== Task instructions ==
Filter by the string "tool": return the lines of the material that contain it.

== Material provided ==
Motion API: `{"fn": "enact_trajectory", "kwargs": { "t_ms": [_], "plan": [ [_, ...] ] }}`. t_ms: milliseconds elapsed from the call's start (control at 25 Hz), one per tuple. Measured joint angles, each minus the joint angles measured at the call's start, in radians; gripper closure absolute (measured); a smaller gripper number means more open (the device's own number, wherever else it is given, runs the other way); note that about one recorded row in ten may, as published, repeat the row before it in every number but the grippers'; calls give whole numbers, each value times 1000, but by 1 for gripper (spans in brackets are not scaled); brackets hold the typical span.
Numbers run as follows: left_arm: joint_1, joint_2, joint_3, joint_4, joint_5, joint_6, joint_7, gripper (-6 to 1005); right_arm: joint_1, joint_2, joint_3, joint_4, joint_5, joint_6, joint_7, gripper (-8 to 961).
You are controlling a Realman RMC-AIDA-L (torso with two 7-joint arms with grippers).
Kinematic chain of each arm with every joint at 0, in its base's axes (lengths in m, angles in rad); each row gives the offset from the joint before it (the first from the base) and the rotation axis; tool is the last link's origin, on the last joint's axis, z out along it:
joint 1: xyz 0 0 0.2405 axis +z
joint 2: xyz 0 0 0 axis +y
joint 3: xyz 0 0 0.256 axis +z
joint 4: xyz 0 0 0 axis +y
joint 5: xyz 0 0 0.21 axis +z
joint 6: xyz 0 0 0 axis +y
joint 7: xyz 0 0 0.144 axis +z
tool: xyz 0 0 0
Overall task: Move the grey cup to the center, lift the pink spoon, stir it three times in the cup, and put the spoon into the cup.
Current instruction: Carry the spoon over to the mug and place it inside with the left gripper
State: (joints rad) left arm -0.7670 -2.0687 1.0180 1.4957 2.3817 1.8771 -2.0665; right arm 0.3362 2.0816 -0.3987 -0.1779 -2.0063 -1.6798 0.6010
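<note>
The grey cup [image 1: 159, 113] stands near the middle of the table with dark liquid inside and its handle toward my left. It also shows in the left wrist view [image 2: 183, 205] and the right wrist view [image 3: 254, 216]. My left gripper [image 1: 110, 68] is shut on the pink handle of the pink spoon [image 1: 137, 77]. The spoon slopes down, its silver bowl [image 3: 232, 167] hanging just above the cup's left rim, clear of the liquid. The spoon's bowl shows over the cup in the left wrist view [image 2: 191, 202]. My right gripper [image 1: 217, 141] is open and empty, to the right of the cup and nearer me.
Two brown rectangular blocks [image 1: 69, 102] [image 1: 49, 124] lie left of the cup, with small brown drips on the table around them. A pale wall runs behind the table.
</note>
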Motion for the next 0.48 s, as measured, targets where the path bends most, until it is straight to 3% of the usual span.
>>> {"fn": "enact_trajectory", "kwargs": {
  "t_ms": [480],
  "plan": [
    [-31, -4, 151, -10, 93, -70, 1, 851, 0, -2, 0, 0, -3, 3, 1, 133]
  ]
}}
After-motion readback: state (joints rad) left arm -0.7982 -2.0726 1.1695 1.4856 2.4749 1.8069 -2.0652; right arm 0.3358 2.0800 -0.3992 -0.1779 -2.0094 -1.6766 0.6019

== Reply ==
Kinematic chain of each arm with every joint at 0, in its base's axes (lengths in m, angles in rad); each row gives the offset from the joint before it (the first from the base) and the rotation axis; tool is the last link's origin, on the last joint's axis, z out along it:
tool: xyz 0 0 0

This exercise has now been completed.